• **Problem requirements**:
Lines in the listing below may contain the word "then". State how many do, and nothing more.

• **Information provided**:
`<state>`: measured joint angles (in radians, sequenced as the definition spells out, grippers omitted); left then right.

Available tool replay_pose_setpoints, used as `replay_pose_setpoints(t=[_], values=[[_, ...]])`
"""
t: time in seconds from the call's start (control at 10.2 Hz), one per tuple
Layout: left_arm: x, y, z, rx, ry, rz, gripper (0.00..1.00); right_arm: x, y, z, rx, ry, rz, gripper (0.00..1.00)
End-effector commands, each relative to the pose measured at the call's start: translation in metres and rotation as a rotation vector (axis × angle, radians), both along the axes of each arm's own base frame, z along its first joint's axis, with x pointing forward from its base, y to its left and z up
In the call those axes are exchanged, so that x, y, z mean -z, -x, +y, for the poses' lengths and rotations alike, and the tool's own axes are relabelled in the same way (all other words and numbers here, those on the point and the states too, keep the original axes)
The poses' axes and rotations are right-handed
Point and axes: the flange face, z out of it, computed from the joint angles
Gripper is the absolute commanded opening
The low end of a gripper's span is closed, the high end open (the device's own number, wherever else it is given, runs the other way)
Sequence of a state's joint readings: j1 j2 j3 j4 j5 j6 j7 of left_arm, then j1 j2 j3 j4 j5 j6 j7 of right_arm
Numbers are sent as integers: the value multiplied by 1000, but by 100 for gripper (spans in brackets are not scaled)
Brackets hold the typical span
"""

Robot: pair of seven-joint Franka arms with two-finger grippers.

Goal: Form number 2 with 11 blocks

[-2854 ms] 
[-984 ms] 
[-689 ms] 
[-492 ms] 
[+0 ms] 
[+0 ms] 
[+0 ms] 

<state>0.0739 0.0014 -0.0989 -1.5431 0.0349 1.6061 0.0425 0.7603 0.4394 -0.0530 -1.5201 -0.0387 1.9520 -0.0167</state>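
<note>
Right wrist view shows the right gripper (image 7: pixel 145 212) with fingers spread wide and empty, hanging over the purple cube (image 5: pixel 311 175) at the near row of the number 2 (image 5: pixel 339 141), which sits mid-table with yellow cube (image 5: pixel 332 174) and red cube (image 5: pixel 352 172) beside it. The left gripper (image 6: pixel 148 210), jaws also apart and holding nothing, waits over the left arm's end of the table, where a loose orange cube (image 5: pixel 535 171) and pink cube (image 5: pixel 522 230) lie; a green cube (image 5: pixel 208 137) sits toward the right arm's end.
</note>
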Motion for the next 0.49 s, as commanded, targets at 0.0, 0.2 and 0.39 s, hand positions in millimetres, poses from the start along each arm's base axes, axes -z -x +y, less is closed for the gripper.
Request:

• **Your solution**:
2